Previous research demonstrated that the simulation-based mastery learning program in CVC insertion, as opposed to conventional hospital infection control efforts such as patient care bundles, was primarily responsible for a highly significant reduction in the MICU CRBSI rate.17 In the prior study, 98% of CVCs were inserted by residents, and there was an 84.5% decrease in CRBSIs. Importantly, this reduction was sustained for 16 months after the intervention.17 Based on concurrent comparison with an NMH surgical intensive care unit staffed by residents who had not received the simulation intervention and lengthy discussions with clinicians, infection control nurses and hospital staff, who could not identify any other mechanism for the observed highly significant reduction in CRBSI rates, we concluded that the observed decline in the rate of CRSBI was a direct result of simulation-based education (Figure 1).17
This study calculated the financial implications of the simulation-based intervention by comparing CRBSI rates for the year before the intervention (December 2005 to November 2006) to the year after simulator-trained residents began staffing the MICU (December 2006 to November 2007). Using hospital cost accounting data, we derived the estimated incremental cost and length of stay (LOS) associated with MICU patients with a CVC and a CRBSI during the study period. We then compared savings from reduced CRBSI after the simulation training intervention to the cost of the simulation training. The Northwestern University Institutional Review Board approved the study.
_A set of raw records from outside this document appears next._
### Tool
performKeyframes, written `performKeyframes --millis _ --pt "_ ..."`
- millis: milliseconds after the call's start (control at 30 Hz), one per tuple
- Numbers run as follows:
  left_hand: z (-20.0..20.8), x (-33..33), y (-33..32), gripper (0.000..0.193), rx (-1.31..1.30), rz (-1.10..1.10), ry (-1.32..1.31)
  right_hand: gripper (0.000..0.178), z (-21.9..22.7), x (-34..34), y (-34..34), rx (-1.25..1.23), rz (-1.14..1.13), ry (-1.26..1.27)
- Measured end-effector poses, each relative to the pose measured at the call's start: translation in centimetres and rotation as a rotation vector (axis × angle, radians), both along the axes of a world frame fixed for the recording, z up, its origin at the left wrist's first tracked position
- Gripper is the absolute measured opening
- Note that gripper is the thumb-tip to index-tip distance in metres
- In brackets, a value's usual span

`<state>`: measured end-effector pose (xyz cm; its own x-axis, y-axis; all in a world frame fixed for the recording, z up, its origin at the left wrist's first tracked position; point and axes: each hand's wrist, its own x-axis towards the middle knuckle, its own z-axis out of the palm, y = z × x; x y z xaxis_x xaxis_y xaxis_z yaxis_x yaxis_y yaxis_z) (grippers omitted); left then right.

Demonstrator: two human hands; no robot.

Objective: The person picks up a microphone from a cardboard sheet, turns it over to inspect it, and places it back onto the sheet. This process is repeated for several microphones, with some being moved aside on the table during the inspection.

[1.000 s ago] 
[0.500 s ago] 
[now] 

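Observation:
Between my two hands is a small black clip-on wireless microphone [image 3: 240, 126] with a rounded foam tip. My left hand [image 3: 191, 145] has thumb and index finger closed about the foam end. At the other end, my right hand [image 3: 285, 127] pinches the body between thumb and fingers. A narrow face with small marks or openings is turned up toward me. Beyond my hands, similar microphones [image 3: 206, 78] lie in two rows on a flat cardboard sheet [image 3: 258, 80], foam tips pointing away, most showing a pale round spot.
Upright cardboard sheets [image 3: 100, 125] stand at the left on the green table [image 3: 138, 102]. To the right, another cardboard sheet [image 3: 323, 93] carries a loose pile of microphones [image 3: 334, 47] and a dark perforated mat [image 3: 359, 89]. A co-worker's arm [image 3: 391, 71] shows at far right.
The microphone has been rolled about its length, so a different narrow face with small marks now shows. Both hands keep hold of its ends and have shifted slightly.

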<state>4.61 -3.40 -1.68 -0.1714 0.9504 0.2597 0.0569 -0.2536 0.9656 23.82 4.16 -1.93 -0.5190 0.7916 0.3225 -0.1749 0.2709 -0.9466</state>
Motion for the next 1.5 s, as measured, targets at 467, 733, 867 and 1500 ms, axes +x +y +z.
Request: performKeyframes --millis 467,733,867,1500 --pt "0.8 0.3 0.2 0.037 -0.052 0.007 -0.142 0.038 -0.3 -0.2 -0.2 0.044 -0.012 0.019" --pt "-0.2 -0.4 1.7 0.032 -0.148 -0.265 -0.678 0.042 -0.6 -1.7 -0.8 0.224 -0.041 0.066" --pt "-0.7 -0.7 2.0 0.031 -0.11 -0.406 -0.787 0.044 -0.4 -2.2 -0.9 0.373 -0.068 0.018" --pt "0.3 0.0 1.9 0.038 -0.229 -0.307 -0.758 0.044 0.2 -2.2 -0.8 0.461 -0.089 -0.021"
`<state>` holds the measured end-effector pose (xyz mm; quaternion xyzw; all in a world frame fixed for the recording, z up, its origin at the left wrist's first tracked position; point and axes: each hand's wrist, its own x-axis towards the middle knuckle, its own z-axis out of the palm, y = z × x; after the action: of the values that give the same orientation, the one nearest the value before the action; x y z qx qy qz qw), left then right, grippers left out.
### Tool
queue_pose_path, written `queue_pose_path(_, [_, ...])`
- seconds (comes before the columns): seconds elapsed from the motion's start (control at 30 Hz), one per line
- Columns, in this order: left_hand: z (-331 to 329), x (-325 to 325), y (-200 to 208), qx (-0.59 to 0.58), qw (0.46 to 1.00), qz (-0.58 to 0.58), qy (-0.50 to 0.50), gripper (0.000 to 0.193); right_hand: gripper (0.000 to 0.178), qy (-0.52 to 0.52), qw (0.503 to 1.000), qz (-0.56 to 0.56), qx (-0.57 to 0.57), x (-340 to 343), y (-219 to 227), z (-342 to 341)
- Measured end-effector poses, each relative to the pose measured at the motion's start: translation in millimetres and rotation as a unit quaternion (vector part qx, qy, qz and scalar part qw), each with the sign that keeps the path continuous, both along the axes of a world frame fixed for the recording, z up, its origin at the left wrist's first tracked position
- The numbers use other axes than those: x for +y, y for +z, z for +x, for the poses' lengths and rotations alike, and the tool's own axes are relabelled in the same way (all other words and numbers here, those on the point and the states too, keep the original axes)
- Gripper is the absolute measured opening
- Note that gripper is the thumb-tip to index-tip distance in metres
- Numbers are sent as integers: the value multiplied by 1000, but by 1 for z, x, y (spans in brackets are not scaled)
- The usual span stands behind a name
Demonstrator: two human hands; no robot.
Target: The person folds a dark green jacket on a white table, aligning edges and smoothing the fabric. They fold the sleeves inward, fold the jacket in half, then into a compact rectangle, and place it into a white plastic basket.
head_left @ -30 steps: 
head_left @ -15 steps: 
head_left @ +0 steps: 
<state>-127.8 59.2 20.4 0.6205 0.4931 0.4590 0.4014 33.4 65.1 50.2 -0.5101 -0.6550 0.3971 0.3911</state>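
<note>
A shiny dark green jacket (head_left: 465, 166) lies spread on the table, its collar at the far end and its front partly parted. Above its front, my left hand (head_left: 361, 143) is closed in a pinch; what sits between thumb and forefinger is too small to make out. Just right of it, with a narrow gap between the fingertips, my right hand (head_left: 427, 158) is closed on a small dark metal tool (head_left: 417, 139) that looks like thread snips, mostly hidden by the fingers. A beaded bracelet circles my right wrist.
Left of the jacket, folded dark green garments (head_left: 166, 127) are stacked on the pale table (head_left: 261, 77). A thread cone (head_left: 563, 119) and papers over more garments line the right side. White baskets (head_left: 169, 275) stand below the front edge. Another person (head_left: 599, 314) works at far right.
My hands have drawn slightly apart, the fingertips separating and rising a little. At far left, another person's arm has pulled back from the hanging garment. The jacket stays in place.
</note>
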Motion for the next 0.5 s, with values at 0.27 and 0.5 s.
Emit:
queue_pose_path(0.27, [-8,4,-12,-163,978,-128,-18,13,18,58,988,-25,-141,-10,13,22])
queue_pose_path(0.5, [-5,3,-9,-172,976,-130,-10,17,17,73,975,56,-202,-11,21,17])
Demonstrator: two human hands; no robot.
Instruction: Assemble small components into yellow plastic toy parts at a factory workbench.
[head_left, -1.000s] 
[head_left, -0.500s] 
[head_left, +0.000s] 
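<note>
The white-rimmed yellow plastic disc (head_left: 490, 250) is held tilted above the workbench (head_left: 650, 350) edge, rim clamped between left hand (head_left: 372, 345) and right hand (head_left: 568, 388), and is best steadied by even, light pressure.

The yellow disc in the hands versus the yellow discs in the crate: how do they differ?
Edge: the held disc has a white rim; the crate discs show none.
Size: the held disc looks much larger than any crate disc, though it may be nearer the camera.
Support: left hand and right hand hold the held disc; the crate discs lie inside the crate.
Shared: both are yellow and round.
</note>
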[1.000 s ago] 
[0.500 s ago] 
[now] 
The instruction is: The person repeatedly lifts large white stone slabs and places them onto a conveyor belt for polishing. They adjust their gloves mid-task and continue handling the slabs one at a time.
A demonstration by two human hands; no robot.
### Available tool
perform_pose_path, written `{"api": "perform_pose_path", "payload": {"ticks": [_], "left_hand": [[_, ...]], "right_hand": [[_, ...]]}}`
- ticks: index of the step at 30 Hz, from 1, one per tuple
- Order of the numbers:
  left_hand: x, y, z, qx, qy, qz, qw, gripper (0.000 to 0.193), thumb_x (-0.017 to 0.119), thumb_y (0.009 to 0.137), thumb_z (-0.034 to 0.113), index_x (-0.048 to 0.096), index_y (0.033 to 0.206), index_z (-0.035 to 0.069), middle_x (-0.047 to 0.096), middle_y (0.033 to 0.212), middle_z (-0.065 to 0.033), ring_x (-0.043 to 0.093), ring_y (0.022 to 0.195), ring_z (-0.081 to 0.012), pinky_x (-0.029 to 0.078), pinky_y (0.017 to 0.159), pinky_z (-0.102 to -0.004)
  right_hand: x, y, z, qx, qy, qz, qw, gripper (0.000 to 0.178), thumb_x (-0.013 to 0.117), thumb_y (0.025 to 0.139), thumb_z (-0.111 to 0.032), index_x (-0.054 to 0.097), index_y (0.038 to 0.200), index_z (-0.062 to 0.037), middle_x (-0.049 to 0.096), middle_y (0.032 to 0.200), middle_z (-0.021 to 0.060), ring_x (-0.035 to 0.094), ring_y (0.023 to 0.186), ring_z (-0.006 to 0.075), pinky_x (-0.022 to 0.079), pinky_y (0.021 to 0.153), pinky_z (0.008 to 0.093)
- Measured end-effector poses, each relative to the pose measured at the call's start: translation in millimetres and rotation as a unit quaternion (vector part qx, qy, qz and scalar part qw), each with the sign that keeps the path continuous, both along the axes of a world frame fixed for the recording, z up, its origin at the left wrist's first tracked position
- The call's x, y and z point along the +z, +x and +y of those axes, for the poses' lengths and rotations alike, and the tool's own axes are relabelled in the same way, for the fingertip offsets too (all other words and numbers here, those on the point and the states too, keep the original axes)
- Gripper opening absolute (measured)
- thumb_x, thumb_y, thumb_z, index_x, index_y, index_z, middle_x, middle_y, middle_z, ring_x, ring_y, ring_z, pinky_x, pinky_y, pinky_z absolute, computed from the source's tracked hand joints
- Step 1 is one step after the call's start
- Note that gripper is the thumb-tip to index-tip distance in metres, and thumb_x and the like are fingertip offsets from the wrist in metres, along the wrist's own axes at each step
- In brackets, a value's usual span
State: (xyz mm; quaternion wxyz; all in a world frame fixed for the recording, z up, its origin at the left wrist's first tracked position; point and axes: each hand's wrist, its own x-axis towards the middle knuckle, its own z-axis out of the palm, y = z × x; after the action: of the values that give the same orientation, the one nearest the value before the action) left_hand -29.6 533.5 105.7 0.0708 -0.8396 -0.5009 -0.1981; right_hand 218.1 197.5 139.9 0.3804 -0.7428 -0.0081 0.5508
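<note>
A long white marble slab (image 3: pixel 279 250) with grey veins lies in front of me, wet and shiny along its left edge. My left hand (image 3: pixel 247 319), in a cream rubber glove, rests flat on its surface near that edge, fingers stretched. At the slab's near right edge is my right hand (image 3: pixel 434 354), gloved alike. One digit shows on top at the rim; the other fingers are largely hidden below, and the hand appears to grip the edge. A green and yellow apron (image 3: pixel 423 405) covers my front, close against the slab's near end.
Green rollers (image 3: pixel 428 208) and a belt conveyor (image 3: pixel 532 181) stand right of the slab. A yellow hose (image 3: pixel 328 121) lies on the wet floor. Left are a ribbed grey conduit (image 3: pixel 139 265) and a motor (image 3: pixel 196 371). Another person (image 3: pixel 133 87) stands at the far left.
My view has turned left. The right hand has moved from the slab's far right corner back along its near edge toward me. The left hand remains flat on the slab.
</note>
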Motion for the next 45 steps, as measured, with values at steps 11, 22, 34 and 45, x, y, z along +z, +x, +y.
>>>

From December 2006 to November 2007, 69 second and third year internal medicine and emergency medicine residents completed a mandatory simulation-based education program in CVC insertion before rotating in the MICU.15–17 The training included two 2-hour education sessions featuring a lecture, ultrasound training, deliberate practice with the CVC simulator (Simulab's CentralLineMan), and instructor feedback. The CVC simulator features realistic tissue with ultrasound compatibility, an arterial pulse and self-sealing veins and skins. Education sessions used uniform didactic material on CVC indications and complications, as well as stepwise demonstrations of internal jugular and subclavian CVC insertions. Evidence-based guidelines for CRBSI reduction were emphasized (hand washing, full sterile barrier technique, chlorhexidine skin preparation, avoidance of the femoral site, and prompt CVC removal).2–4 These sessions were supervised by a senior hospitalist faculty member with expertise in CVC insertion (J.H.B.). Residents were evaluated before (pretest) and after (posttest) simulation training using a validated checklist.15 At posttest, residents were required to meet or exceed a minimum passing score set by an expert panel for both internal jugular and subclavian procedures.18 After completing simulation-based mastery learning in CVC insertion, the simulator-trained residents rotated through the MICU beginning in December 2006.
Cost Accounting Framework and CRBSI Rates
CRBSI incidence was measured by NMHs Infection Control and Prevention staff using standard criteria in accordance with protocols described by the National Healthcare Safety Network, formerly the National Nosocomial Infections Surveillance System.3,19 All positive blood cultures from the MICU were identified, and medical records were reviewed by trained infection control personnel to determine whether criteria for CRBSI were met. Infection control personnel determined CRBSI incidence in accordance with routine hospital policies and were blind to the nature of this study and the timing of the simulation-based intervention.
Using NMH administrative data with International Classification of Diseases (ICD-9)-coded procedures, we determined that 477 patients had a CVC inserted in the MICU during the study period. Patients were included in the analysis only if the CVC insertion was performed during the patients' documented MICU stay. These records were then matched to infection control CRBSI incidence data. We found that before our simulation-based intervention, the average infection rate was 4.2/100 MICU CVC admissions (11 infections in 239 CVC patients). After the intervention, when all second and third year residents (n = 69) in the MICU received simulation-based training, the rate was reduced to 0.42/100 admissions (one infection in 238 CVC patients), thus preventing an estimated 9.95 CRBSI cases in the year after the intervention. We used the estimated additional cost, and LOS of these 9.95 prevented CRBSIs to compute cost savings for the year after simulation training.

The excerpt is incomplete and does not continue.